Gene expression profile of ciPSCs cultured in AR medium
Next, we examined the transcriptomes of multiple ciPSC lines cultured in either the AR or the control ciPSC medium. Hierarchical clustering and principal-component analysis (PCA) showed a clear separation between the ciPSCs cultured in AR and control medium (Figures 3F and S3E), with differential gene expression (DGE) analysis revealing a more homogeneous gene expression pattern of ciPSC lines cultured in AR medium (Figure 3H). The ciPSCs cultured in AR medium showed downregulation of lineage-specific genes (WNT3A, MIXL1, PAX6, GATA4, and GATA6) but no significant difference in the expression of pluripotency genes. This suggested that the AR medium likely suppressed the differentiation of ciPSCs rather than enhancing their pluripotency (Figure 3G). These gene expression patterns were consistent between cell lines (Figure S3F). Although almost all naive marker genes were expressed at similar levels among the samples, the expression of GBX2 in ciPSCs was significantly downregulated in the AR medium, implying the species-specific molecular role of GBX2 in ciPSCs (Figure 3G). Altogether, these results suggested that the AR medium altered the gene expression pattern of ciPSCs. Additionally, lineage marker genes were downregulated in the ciPSCs cultured in the AR medium and homogenized the global gene expression between cell lines. We further performed a cross-species comparison of these transcriptomic data with published human ESC lines (Chu et al., 2016; Luo et al., 2020), mouse EpiSCs and ESCs (Kinoshita et al., 2021a), rabbit EpiSCs and ESCs (Kobayashi et al., 2021), and rat EpiSCs and ESCs (Iwatsuki et al., 2023). Correlation matrix analysis and PCA exhibited a close correlation of human ESC and ciPSC lines, while ciPSCs were less correlated with other species PSCs (Figures 3I and S3G).
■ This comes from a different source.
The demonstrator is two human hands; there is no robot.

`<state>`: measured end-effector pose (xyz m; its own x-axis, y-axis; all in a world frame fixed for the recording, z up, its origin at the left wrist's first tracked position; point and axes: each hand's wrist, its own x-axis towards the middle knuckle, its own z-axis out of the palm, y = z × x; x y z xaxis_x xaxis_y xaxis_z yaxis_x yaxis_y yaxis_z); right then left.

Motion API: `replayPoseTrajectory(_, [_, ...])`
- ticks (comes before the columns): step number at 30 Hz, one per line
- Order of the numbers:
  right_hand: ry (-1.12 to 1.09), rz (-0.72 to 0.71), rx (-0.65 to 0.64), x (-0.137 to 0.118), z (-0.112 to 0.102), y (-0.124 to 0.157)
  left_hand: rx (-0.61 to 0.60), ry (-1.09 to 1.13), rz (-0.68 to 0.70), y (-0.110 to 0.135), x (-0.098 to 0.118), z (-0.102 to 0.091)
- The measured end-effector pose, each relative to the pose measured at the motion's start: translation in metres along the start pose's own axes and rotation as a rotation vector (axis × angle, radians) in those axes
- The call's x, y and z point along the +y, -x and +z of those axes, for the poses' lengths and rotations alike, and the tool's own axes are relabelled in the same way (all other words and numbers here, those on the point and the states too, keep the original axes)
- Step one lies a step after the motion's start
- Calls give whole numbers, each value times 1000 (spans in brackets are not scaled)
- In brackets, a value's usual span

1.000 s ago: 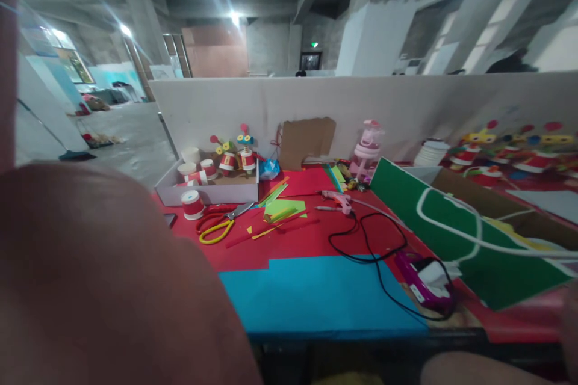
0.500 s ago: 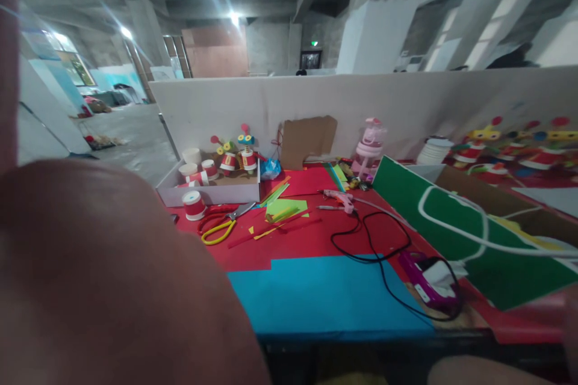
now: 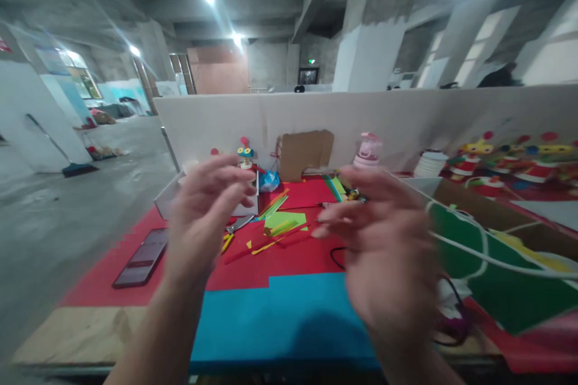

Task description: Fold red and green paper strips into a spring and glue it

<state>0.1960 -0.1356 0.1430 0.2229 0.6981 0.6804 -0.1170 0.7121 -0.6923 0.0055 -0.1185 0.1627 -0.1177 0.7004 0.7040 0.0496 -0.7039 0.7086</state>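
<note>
Both my hands are raised above the table, smeared by motion. My left hand [image 3: 203, 210] hangs in front of a white box [image 3: 168, 200], its fingers loosely curved and apart, with nothing in them. My right hand [image 3: 383, 246] is over the right end of a blue paper sheet [image 3: 280, 319], fingers stretched toward the left and empty. Between the hands lie green and yellow paper strips [image 3: 282, 222] on red paper [image 3: 289, 255]. Scissors [image 3: 233, 230] peek out beside my left hand.
A dark phone [image 3: 142, 255] lies at the left on the red sheet. A paper-cup figure [image 3: 246, 156], brown cardboard [image 3: 304, 153] and a pink bottle [image 3: 368, 153] stand by the white partition. A green board [image 3: 501, 280] with white cord and more cup figures [image 3: 510, 159] are at the right.
A large blurred arm that filled the lower left has cleared away. Both hands have come up in front of the camera, and the view has tilted down a little.
</note>
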Motion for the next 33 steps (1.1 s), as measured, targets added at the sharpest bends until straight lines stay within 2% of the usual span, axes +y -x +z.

ciPSCs cultured in AR medium produce cardiomyocyte cells coupled with functional structure
Although previous studies have characterized various ciPSC lines, their directed differentiation in vitro into specific cell types has remained elusive. This lack of understanding of differentiation potential has delayed the utilization of ciPSCs in a variety of fields. We have shown that the AR medium improves the differentiation potency of ciPSCs in vitro through teratoma formation. We next wanted to investigate whether the AR medium further enables ciPSCs to give rise to functional derivatives. Given that the canine is one of the most frequently used cardiovascular models for human medicine (Camacho et al., 2016), we attempted to differentiate ciPSCs to cardiomyocytes and investigate their characteristics.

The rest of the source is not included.